The two presenters who were earlier commenting on the animal fads of the new rich appear on the screen again. They are talking now about the vacations these tycoons treat themselves to: a pleasure yacht three hundred feet long, with a helicopter and a pocket submarine on board and a gold-plated swimming pool, which, during parties for friends, is filled with champagne. The reporters disagree over the make and the year… Another click and an old streetcar can be seen crossing the starving city during the war.

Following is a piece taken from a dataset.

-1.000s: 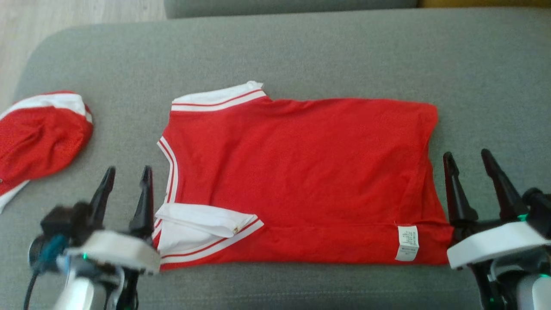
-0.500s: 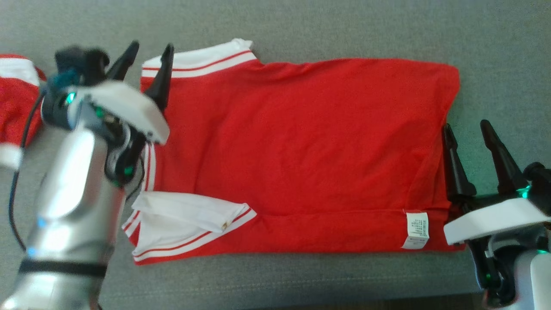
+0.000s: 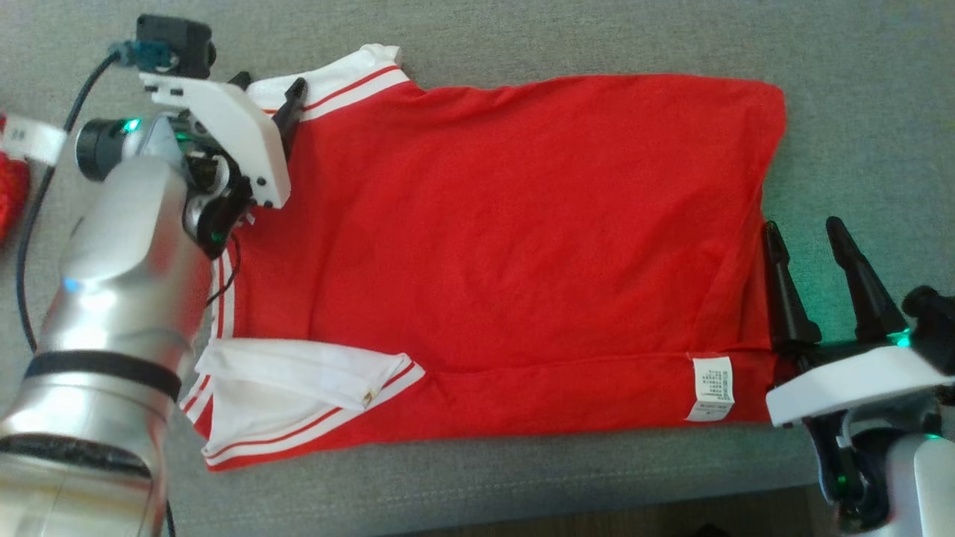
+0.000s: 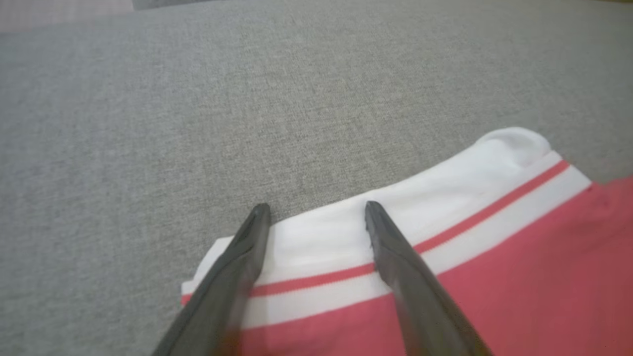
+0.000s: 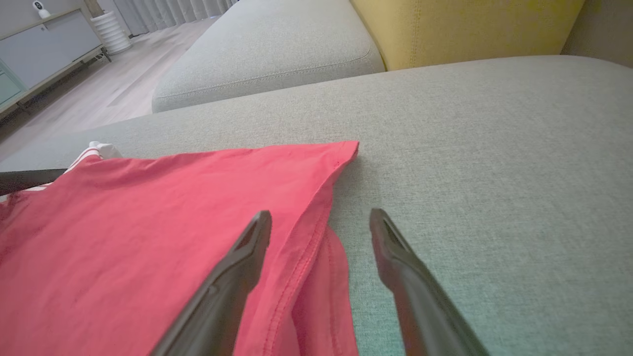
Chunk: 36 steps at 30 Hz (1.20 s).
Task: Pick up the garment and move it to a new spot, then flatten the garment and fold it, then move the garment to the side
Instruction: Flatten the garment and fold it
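Observation:
The garment (image 3: 507,246) is a red shirt with white, red-striped trims, lying folded flat on the grey sofa cushion (image 3: 597,37). A white care label (image 3: 712,388) shows near its lower right corner. My left gripper (image 3: 268,89) is open at the shirt's far left corner. Its fingers straddle the white striped trim (image 4: 470,198) and rest low over it; the left gripper (image 4: 316,207) holds nothing. My right gripper (image 3: 802,227) is open beside the right hem. In the right wrist view the right gripper (image 5: 320,215) straddles the hem edge of the garment (image 5: 148,237).
Another red and white garment (image 3: 7,186) lies at the far left edge of the cushion. The cushion's front edge runs along the bottom, with wooden floor (image 3: 597,518) below it. A yellow cushion (image 5: 470,24) and a second grey seat (image 5: 272,49) lie beyond.
My left arm has reached forward from the shirt's near left corner to its far left trim. The head camera has tilted down and closer. The right gripper stays by the right hem.

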Tool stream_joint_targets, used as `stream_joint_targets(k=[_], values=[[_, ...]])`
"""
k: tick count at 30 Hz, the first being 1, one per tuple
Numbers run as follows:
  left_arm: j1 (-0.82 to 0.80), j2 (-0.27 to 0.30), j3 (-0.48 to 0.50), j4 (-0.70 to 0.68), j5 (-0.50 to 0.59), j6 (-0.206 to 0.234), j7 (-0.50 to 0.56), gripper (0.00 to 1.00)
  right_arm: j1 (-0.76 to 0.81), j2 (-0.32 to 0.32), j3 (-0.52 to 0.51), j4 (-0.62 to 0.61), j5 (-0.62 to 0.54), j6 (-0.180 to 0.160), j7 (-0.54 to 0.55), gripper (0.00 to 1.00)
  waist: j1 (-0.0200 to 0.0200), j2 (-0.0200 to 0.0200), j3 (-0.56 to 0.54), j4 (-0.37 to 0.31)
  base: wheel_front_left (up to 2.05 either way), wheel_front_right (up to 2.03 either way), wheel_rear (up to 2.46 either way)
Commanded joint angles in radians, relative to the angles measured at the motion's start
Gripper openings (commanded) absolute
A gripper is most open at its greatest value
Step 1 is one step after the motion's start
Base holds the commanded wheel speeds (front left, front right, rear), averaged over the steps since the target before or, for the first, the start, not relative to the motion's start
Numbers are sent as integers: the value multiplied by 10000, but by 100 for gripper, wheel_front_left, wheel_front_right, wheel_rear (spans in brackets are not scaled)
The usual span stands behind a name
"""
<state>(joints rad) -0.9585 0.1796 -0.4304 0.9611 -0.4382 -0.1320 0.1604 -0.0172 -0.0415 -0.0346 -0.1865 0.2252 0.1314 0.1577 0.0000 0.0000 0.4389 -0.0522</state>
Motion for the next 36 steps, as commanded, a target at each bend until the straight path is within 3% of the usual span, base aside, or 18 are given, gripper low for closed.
stream_joint_targets(k=[1, 7, 8, 9, 11, 12, 15, 19, 24, 36], values=[[-125, 319, 12, 73, -32, 21, 229, 100, -222, -87, 193, -292, 83, -7, -107, 100, 0, 0, -20, 15, 0, 0, 0], [-155, 175, -1036, 571, -262, 16, 1407, 99, -267, -87, 203, -236, 214, -7, -112, 100, 0, 0, -103, 54, 0, 0, 0], [-137, 169, -1180, 636, -337, 16, 1614, 93, -279, -87, 209, -229, 211, -7, -108, 100, 0, 0, -114, 49, 0, 0, 0], [-155, 192, -1262, 646, -396, 16, 1631, 75, -292, -87, 219, -222, 222, -7, -106, 100, 0, 0, -124, 44, 0, 0, 0], [-193, 245, -1367, 721, -452, 15, 1561, 6, -328, -87, 240, -194, 254, -7, -104, 100, 0, 0, -144, 15, 0, 0, 0], [-228, 275, -1373, 743, -462, 16, 1392, 0, -353, -87, 231, -177, 275, -7, -106, 100, 0, 0, -157, 2, 0, 0, 0], [-284, 307, -1345, 869, -424, 118, 775, 0, -475, -87, 95, -56, 224, -7, -105, 100, 0, 0, -218, -29, 0, 0, 0], [-295, 276, -1115, 839, -439, 601, -603, 0, -917, -87, -199, 438, 22, -7, -16, 100, 0, 0, -292, -12, 0, 0, 0], [-158, 115, -1018, 820, -514, 706, -1567, 0, -1785, -87, -469, 1246, -185, -7, 119, 100, 0, 0, -325, 131, 0, 0, 0], [-195, -367, -1195, 694, -489, 630, -3087, 0, -5126, -595, -951, 5154, 48, -7, 679, 100, 0, 0, -64, 737, 0, 0, 0]])
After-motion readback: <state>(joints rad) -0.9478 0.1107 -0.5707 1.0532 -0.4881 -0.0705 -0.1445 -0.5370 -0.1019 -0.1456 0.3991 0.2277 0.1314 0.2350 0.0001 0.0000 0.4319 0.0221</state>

Shutov’s laughter subsides into a relieved sigh. No point in cudgeling one’s brains, just accept the world carnival, which the Russians have now joined. All aboard! The merry-go-round revolves and only prehistoric creatures like him still care about the previous century. Nostalgists dreaming of evening mists over the Baltic Sea, while the global merry-go-round, as it gathers speed, hurls them away to bite the dust amid the nettles far from the carnival.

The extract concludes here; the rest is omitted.